Whilst this perspective does not inherently vindicate the false-negative rates of CAD systems—and acknowledging that radiologists must read scans with the caveat of potential CAD oversights—it would significantly enrich the manuscript to critically appraise the overarching issue: the disproportionate expenditure of clinicians' time and cognitive effort in detecting diminutive or faint GGOs whose true clinical significance remains highly equivocal.
Conclusion:
No specific comments.
Comments for author File:
Comments.pdf
Author Response
Response to Reviewers
Dear Editor and Reviewers,
We sincerely thank you for the constructive feedback on our manuscript entitled "Identifying a Critical Blind Spot: How Commercial AI (CAD) Systems Fail to Detect Early Lung Adenocarcinoma at -730 HU on Low-Dose CT". We have carefully addressed all comments, incorporated external validation data, detailed our methodologies, and anonymized the CAD systems as requested. All modifications in the manuscript have been highlighted in red.
Reviewer 2:
Title: Identifying a Critical Blind Spot... Introduction: what is the actual risk that the minute GGOs missed by this AI system will progress into life-threatening... Striking a balance to avoid unnecessary surgical interventions... incorporate references to Fleischner Society 2017 and Kakinuma R, et al. (2015).

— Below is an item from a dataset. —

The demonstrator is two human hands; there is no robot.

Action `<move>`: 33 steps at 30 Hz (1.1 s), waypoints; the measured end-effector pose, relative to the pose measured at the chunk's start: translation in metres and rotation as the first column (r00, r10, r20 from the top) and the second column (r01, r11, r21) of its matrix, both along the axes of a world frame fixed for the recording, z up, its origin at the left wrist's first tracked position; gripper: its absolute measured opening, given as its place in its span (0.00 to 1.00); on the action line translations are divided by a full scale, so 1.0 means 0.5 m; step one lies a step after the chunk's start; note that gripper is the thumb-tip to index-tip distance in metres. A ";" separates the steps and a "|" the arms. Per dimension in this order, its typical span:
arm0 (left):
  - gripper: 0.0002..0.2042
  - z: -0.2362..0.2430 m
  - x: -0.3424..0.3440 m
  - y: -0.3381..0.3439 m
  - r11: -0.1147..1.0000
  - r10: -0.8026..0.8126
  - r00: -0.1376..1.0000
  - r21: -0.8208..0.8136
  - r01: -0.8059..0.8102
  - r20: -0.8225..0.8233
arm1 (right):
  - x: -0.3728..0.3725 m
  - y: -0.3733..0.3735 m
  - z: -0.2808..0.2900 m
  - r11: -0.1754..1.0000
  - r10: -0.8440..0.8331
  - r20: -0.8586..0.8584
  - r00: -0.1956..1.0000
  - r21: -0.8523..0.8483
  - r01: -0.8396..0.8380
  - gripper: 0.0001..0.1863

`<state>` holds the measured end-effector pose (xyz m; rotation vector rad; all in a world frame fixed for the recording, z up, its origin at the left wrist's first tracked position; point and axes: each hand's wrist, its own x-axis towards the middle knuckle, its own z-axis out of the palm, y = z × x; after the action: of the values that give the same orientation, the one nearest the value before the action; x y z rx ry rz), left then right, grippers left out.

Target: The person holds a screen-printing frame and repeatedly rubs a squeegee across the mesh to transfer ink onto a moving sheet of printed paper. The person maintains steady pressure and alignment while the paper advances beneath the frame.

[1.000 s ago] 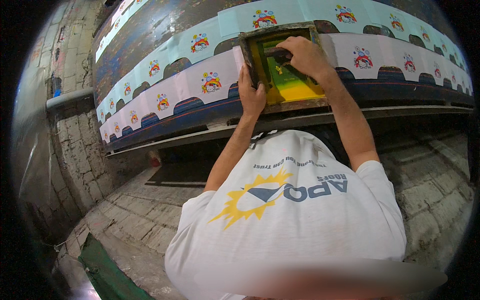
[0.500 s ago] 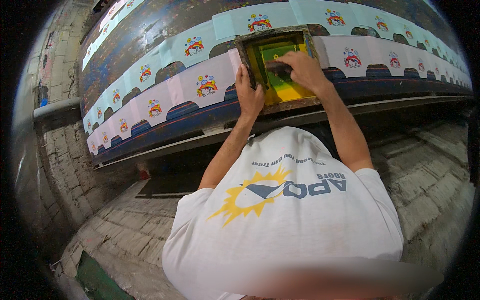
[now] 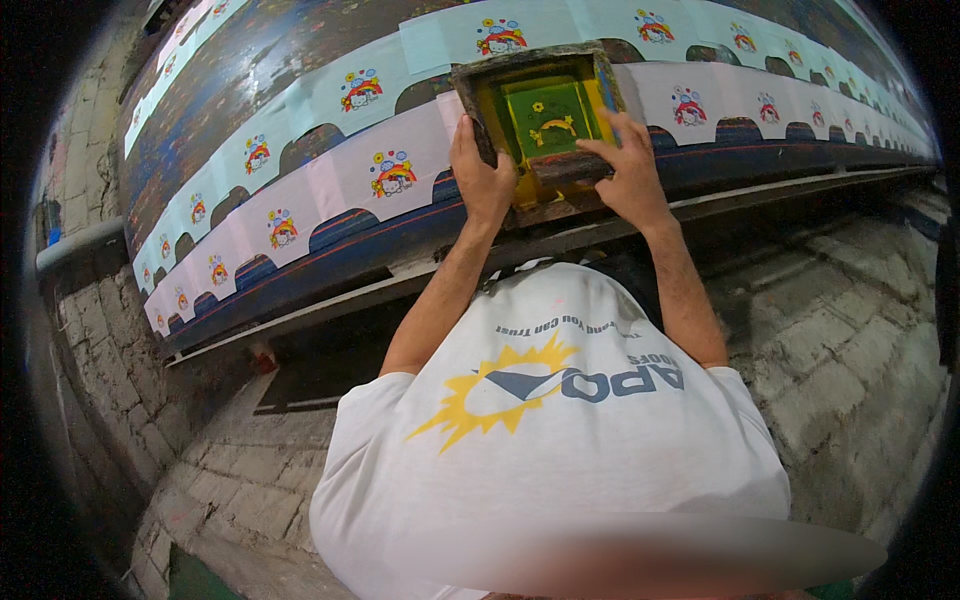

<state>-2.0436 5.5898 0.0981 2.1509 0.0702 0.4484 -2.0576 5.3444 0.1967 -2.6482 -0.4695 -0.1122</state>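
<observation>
A wooden-framed printing screen (image 3: 535,62) lies over the row of pale pink fabric pieces, its mesh green in the middle with yellow ink around it. My left hand (image 3: 484,178) grips the screen's left side, thumb on the inner side and fingers along the outside. A dark squeegee (image 3: 568,170) rests across the near part of the mesh. Beside it, at the screen's right side, my right hand (image 3: 632,175) has its fingers spread, the thumb and index close to the squeegee's right end. Whether they touch it, I cannot tell.
A long, paint-speckled dark table (image 3: 240,95) carries rows of printed pieces, pale pink (image 3: 340,190) in the near row and pale blue (image 3: 425,45) beyond. A ledge (image 3: 400,280) runs along its near edge. Grey block flooring (image 3: 820,330) lies below, and a pipe (image 3: 80,245) stands at left.
The squeegee has come toward me to the near end of the mesh. My right hand has loosened from it and spread its fingers. My left hand still holds the screen.
</observation>
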 end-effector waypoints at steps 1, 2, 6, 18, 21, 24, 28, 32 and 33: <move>0.38 -0.002 -0.002 0.000 1.000 -0.001 1.000 -0.019 0.001 -0.011 | -0.002 -0.008 -0.006 0.992 -0.084 -0.058 0.995 0.086 0.088 0.31; 0.38 -0.004 -0.003 0.001 1.000 0.003 1.000 -0.019 -0.003 0.004 | -0.006 -0.015 -0.012 0.970 -0.155 -0.115 0.981 0.169 0.173 0.32; 0.38 -0.004 -0.001 -0.002 0.999 0.027 1.000 -0.046 -0.026 0.004 | -0.010 -0.038 -0.042 0.926 -0.157 -0.281 0.947 0.293 0.240 0.31; 0.37 0.048 0.015 -0.093 0.989 0.055 0.998 -0.137 -0.054 0.003 | -0.003 -0.135 -0.062 0.889 -0.106 -0.101 0.989 0.436 0.140 0.26; 0.37 0.049 0.050 -0.199 0.972 0.024 1.000 -0.235 -0.023 0.001 | 0.021 -0.236 -0.054 0.886 -0.111 -0.074 0.991 0.444 0.132 0.27; 0.37 0.051 0.060 -0.301 0.961 -0.032 0.997 -0.277 0.013 -0.066 | 0.036 -0.346 -0.050 0.896 -0.137 -0.070 0.988 0.416 0.154 0.27; 0.38 0.039 0.084 -0.431 0.967 -0.025 0.999 -0.255 0.019 -0.022 | 0.051 -0.469 -0.057 0.892 -0.166 -0.087 0.982 0.412 0.187 0.28; 0.38 0.035 0.091 -0.503 0.985 -0.022 0.999 -0.173 0.013 -0.050 | 0.050 -0.542 -0.069 0.903 -0.193 -0.107 0.975 0.370 0.220 0.26; 0.38 0.037 0.091 -0.512 0.981 -0.024 0.997 -0.196 0.010 -0.068 | 0.051 -0.552 -0.073 0.887 -0.173 -0.128 0.977 0.411 0.211 0.26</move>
<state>-1.9982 5.3336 0.1167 1.9716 0.1297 0.3411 -2.0322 5.0686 0.1603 -2.2506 -0.1291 -0.1400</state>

Response: We deeply appreciate this crucial clinical perspective. We have incorporated a substantial discussion regarding the indolent nature of many small GGOs, the risk of overdiagnosis, and the importance of clinical guidelines. We have explicitly cited the Fleischner Society Guidelines (2017) and Kakinuma et al. (2015) in both the Introduction (Section 1) and Discussion (Section 4.4). "Crucially, detecting every minute lesion is not unequivocally beneficial. As emphasized by the Fleischner Society Guidelines (2017)[12] and prospective studies by Kakinuma et al.[13]..."
Results - Figure 2: The explicit inclusion of corporate names for CAD1 and CAD2 is highly inadvisable due to potential commercial conflicts of interest and litigation risks. I request that these systems be strictly anonymised.
Response: We have completely anonymized the systems. "United Imaging" and "GE Healthcare" have been replaced with "Vendor A" and "Vendor B" throughout the text, figures, and tables to avoid any conflict of interest.
Figure 3, 5, 6: Provide magnified views or HRCT.
Response: We have prepared high-resolution computed tomography (HRCT) magnified unilateral lung images as requested. The figure legends have been updated to reflect the use of HRCT images.
Round 2
Reviewer 1 Report
Comments and Suggestions for AuthorsI thank the researchers for their answers to my concerns. I believe the study can be published in its current version.
The authors have excessively enlarged some figures in the manuscript. They should quickly revise this.
Also, there are still problems with the reference page. The MDPI guidelines can be reviewed.
If possible, the number of patients in the study should be increased slightly.